Early Detection and Management of Genitourinary Tuberculosis: Insights for Healthcare Providers

Timely identification and appropriate management of genitourinary tuberculosis are essential for achieving favorable treatment outcomes and preventing disease complications.

January 2024

Globally, tuberculosis (TB) is the most common cause of infection-related death. About 5 to 45% of TB cases have extrapulmonary manifestations, and of those, the urogenital tract is involved in 30 to 40% of cases.

Genitourinary TB (GUTB) is defined as an infection of the urinary tract (UTI) or genitals, caused by bacilli of the Mycobacterium tuberculosis complex (MTB).

After pulmonary TB, about 2 to 20% of people may develop GUTB after a latency of 5 to 40 years. GUTB may refer to TB that affects the urethra, bladder, ureters, or kidneys in both sexes, the scrotum, penis, testicles, epididymis, or vas deferens in men, and the vulva, vagina, cervix, uterus, ovaries or fallopian tubes in women. However, urinary tract TB occurs more frequently than genital TB.

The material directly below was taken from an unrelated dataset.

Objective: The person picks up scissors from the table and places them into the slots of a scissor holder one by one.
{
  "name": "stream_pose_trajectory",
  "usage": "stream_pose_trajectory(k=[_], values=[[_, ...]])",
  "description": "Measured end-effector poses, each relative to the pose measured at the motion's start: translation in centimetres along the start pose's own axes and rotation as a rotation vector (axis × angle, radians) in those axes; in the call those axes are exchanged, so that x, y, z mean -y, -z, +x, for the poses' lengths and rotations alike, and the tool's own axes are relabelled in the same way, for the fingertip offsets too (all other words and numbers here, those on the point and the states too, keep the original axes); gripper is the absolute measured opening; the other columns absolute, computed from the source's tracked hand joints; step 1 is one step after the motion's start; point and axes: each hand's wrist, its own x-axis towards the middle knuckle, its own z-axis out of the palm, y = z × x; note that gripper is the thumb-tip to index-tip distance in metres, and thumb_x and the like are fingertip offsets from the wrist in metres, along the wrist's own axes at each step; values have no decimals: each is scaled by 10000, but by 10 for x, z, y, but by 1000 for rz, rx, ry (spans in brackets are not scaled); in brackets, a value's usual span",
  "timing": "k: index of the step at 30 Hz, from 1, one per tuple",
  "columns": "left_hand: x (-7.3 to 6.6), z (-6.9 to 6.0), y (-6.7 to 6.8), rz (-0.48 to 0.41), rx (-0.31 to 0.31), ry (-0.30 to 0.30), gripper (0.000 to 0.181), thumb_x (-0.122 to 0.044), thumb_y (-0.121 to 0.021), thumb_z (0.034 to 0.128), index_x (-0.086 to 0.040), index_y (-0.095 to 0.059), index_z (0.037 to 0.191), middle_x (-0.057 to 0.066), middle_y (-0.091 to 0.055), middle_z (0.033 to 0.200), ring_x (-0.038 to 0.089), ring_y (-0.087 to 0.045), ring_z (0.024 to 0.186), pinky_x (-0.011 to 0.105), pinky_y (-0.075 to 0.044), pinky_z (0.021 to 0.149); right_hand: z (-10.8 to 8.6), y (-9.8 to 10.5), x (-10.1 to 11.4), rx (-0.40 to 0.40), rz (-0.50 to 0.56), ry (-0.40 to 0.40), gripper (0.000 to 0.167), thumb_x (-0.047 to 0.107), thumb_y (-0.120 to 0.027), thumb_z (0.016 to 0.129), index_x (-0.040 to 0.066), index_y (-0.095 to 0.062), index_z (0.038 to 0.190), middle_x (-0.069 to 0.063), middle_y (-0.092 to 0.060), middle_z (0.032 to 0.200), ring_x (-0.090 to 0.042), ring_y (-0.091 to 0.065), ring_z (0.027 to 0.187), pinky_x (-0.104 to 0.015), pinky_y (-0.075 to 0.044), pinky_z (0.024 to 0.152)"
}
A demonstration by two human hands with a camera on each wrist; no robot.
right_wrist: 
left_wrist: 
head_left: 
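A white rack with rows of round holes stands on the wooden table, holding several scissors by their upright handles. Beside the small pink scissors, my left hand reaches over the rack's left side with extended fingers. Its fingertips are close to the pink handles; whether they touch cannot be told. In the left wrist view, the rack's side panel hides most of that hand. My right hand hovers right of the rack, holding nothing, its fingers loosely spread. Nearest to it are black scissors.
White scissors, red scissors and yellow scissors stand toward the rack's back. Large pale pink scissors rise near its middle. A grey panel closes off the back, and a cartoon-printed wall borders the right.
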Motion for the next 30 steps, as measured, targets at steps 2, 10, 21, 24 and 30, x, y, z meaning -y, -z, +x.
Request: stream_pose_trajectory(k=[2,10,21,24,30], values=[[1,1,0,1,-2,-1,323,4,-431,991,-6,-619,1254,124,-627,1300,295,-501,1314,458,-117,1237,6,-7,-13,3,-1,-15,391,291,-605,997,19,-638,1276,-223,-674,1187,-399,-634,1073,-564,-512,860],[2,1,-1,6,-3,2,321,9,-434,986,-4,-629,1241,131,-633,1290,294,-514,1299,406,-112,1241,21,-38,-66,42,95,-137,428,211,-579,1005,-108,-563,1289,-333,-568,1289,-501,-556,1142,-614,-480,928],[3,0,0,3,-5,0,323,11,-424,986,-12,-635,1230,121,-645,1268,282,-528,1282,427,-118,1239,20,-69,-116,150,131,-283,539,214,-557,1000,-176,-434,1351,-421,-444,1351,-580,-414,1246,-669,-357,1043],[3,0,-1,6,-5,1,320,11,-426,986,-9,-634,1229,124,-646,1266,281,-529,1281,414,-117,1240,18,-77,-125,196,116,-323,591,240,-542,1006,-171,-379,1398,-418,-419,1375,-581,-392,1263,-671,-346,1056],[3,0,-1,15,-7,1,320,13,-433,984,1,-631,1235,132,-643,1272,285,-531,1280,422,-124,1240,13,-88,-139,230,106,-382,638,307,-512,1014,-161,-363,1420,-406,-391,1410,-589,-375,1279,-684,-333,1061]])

TBGU becomes important as it is often diagnosed late, and this delay can lead to complications such as urethral or ureteral stricture, kidney failure, infertility, and a host of other complications that require specialized care.

Etiology

TBGU, as with other cases of TB, is usually caused by infection with MTB . However, other mycobacterial species of the MTB complex, such as M. bovis , M. africanum , M. pinnipedii , M. microti , M. caprae , and the TB vaccine bacillus Calmette-Guérin (BCG), rarely can cause the disease.

TBGU usually occurs as a result of hematogenous dissemination of mycobacteria during initial infection. These bacilli can remain latent in the urogenital tract and become active in the setting of immunosuppression. In addition to hematogenous seeding during initial infection, other routes of infection may include lymphatic dissemination and sexual transmission.

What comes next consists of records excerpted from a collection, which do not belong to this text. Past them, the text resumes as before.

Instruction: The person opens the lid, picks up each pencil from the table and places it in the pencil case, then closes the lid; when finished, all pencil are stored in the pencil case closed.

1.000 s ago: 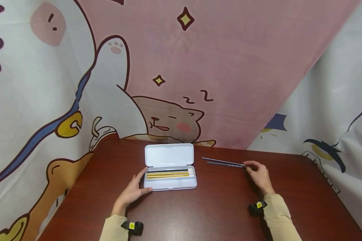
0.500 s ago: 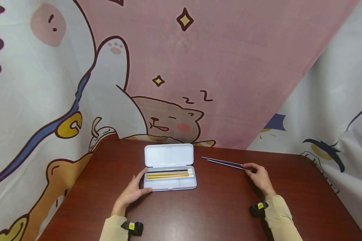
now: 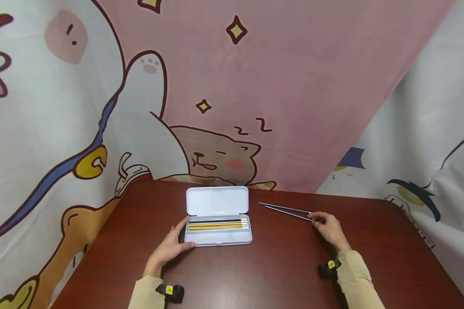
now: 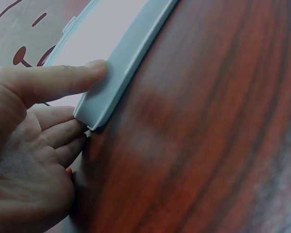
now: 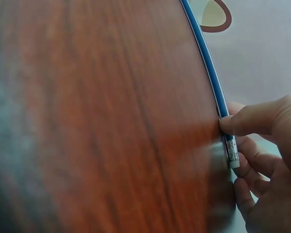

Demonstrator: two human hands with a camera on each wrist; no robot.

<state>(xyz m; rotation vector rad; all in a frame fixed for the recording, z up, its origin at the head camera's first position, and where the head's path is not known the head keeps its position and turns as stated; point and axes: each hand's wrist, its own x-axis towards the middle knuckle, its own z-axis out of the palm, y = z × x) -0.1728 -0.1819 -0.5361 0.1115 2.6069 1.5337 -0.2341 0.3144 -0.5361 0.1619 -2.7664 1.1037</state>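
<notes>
A white pencil case (image 3: pixel 206 238) lies with its lid raised, and several yellow and black pencils (image 3: pixel 216 225) rest in its back compartment. My left hand (image 3: pixel 169 249) grips the case's left end; in the left wrist view the thumb (image 4: pixel 63 81) presses its front wall, the fingers lying around the end. To the right of the case, two dark pencils extend leftward from my right hand (image 3: pixel 330 230). Its thumb and fingers pinch a blue pencil (image 5: pixel 211 68) near the white eraser end. Whether the second pencil is also held cannot be told.
The brown wooden table (image 3: pixel 251 274) runs back to a cartoon-printed curtain (image 3: pixel 294 86) just behind the case lid. Black cameras (image 3: pixel 174 293) are strapped to both wrists.
The blue pencil's eraser end has swung slightly toward me with my right hand, widening the gap between the two pencils. My left hand and the case keep their place.
</notes>
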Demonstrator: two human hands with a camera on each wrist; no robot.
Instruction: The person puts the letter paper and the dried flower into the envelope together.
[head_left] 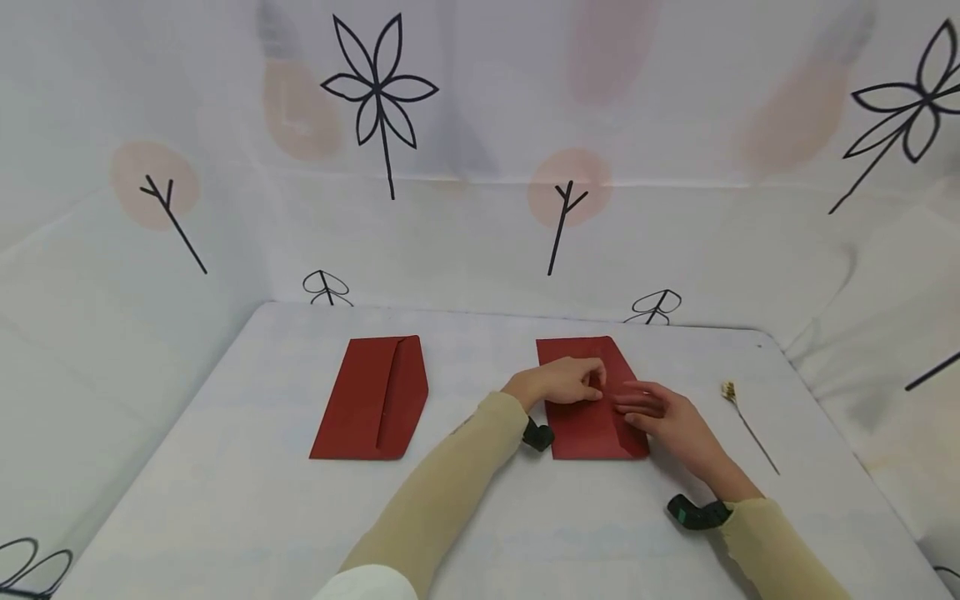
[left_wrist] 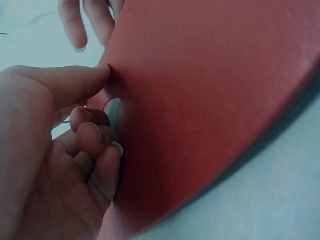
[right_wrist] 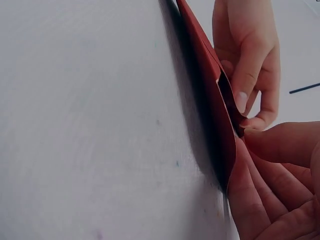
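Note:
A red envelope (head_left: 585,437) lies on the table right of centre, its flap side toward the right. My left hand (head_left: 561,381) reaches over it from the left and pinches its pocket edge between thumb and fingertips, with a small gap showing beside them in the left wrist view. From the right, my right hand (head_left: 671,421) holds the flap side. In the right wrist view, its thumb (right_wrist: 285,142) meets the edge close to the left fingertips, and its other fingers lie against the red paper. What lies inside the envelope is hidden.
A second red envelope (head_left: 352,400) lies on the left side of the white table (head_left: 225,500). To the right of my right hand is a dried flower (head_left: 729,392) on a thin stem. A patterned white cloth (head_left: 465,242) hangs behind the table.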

Diabetes, older age, low body mass index, concurrent cancers, immunosuppression, and renal failure may increase the risk of reactivation, with the risk estimated to be up to 15%.

Epidemiology

TBGU occurs in 2 to 20% of pulmonary TB cases.

In developed countries, the percentage is 2 to 10%. In developing countries, the incidence tends to be higher, around 15 to 20%. More than 90% of TBGU cases have been reported in developing countries. A study from Brazil based on autopsies found that 9.8% of all TB cases also had GUTB.

In a UK study, 13.5% of patients with GUTB also had concurrent pulmonary TB. In the US, TB incidence was 3 cases/100,000 population in 2013, but similar data on TBGU incidence are lacking. In a large-scale autopsy-based study from Germany, 3.1% of 5,424 autopsied subjects were found to have evidence of TBGU.

​Pathophysiology

The pathophysiology of TBGU is not entirely clear, but several hypotheses have been proposed. Primary infection with any of the mycobacterial species of the MTB complex occurs after infection by inhalation or ingestion.

The bacilli then multiply in tissues at the site of inhalation (lung) or ingestion (gut) and trigger a complex series of immune responses. This may result in complete elimination of the bacilli or containment of the organism through the formation of primary granulomas (termed primary Ghon focus).

The slow replication rate of the organisms in the MTB complex and the intracellular location of the bacilli within macrophages lead to a gap after primary infection, for clinical TBGU to develop. Some people are naturally resistant to infection and eradicate mycobacteria due to innate immunity.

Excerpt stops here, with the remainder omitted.